Task details
Provide an exact copy of the lines from the beginning of the records through the line that includes "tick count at", and of no others.

BEGIN Data supplied

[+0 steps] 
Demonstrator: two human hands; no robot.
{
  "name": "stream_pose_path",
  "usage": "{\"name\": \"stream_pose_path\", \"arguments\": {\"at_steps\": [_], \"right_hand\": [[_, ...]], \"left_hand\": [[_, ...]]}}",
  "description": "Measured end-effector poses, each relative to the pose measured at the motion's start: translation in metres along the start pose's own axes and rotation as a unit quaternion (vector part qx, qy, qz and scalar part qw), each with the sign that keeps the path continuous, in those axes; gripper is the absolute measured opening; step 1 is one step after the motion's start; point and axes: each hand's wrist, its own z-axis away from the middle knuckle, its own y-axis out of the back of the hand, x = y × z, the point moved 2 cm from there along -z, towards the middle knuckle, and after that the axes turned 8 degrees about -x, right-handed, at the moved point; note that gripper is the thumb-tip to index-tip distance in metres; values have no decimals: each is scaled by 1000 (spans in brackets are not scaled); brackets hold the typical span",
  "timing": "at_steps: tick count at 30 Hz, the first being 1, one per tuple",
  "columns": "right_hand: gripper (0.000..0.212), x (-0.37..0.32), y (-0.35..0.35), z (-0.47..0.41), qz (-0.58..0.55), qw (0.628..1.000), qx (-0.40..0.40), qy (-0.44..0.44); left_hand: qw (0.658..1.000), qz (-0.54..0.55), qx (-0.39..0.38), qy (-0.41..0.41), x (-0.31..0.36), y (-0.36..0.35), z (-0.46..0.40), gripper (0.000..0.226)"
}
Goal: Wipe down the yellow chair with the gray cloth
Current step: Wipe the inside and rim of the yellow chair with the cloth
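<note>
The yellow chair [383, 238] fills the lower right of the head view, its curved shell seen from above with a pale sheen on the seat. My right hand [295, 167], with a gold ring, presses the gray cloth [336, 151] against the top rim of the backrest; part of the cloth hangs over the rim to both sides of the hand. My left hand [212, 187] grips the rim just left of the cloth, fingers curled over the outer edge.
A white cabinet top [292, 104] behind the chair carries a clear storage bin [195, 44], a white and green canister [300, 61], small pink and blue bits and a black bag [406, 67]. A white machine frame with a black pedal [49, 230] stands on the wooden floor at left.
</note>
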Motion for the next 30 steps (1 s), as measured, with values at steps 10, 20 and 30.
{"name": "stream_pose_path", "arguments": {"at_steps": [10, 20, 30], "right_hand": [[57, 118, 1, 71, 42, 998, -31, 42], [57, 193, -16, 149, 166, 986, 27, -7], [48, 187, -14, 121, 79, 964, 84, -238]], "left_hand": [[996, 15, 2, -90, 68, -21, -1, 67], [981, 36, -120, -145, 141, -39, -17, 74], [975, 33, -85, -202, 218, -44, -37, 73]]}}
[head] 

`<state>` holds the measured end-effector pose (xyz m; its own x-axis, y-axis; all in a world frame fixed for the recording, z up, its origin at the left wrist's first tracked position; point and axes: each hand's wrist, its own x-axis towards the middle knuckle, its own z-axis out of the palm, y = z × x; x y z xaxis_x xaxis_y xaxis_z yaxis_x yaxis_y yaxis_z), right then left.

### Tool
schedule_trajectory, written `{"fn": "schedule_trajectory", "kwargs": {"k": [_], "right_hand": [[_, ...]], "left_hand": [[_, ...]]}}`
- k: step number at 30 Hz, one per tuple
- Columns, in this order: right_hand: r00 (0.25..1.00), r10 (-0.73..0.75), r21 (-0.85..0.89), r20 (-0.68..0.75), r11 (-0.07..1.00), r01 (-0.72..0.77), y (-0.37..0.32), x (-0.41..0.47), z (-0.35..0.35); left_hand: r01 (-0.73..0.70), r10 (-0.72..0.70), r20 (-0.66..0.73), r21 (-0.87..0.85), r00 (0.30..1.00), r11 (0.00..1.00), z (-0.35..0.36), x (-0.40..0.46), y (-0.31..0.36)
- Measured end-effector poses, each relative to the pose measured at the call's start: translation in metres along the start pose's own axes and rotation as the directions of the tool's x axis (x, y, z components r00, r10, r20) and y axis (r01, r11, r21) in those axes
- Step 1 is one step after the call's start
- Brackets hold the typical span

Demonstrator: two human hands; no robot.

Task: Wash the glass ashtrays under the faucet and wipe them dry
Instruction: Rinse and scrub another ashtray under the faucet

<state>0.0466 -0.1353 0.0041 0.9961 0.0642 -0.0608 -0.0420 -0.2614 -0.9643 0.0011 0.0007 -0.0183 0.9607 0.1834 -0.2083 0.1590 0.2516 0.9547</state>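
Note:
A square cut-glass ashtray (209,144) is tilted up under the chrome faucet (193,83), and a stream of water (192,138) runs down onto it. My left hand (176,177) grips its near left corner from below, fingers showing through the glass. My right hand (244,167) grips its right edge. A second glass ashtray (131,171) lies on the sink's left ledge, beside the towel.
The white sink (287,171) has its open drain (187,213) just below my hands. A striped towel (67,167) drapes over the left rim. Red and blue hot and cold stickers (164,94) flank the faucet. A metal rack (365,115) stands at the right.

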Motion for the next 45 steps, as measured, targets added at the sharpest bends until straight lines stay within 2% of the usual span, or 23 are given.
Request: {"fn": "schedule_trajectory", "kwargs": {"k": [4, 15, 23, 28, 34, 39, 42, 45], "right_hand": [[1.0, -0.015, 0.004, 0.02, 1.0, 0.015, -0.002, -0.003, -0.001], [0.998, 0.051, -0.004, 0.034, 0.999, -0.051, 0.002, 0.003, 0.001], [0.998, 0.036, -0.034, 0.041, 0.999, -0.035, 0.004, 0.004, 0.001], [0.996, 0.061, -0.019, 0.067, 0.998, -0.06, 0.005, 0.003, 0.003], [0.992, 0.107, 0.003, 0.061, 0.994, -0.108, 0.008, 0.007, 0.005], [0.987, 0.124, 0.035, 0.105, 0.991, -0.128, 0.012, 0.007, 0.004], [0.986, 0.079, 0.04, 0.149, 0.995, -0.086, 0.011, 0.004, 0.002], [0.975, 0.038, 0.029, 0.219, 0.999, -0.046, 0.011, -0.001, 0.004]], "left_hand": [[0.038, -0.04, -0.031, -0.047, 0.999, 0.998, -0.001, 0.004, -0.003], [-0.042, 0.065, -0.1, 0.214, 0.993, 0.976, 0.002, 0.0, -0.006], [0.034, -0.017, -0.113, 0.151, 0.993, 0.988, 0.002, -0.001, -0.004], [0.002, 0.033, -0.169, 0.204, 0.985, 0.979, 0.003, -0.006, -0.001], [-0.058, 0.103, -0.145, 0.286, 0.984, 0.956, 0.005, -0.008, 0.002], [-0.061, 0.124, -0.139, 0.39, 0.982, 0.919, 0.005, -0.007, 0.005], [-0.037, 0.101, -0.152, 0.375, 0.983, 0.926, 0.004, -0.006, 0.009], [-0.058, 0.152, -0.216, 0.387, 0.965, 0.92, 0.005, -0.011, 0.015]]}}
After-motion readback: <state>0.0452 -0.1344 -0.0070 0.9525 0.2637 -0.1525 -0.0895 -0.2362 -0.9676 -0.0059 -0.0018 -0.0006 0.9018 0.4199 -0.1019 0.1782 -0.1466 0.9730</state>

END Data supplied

Your solution
[+0 steps] 
Demonstrator: two human hands; no robot.
{
  "name": "stream_pose_path",
  "usage": "{\"name\": \"stream_pose_path\", \"arguments\": {\"at_steps\": [_], \"right_hand\": [[_, ...]], \"left_hand\": [[_, ...]]}}",
  "description": "Measured end-effector poses, each relative to the pose measured at the motion's start: translation in metres along the start pose's own axes and rotation as a unit quaternion (vector part qx, qy, qz and scalar part qw), each with the sign that keeps the path continuous, in those axes; gripper is the absolute measured opening; step 1 is one step after the motion's start; point and axes: each hand's wrist, its own z-axis away from the middle knuckle, its own y-axis out of the back of the hand, x = y × z, the point moved 2 cm from there along -z, towards the middle knuckle, and after that the axes turned 8 degrees about -x, right-handed, at the moved point; note that gripper is the thumb-tip to index-tip distance in metres; values have no decimals: each is scaled by 1000 (spans in brackets are not scaled); brackets hold the typical span",
  "timing": "at_steps: tick count at 30 Hz, the first being 1, one per tuple",

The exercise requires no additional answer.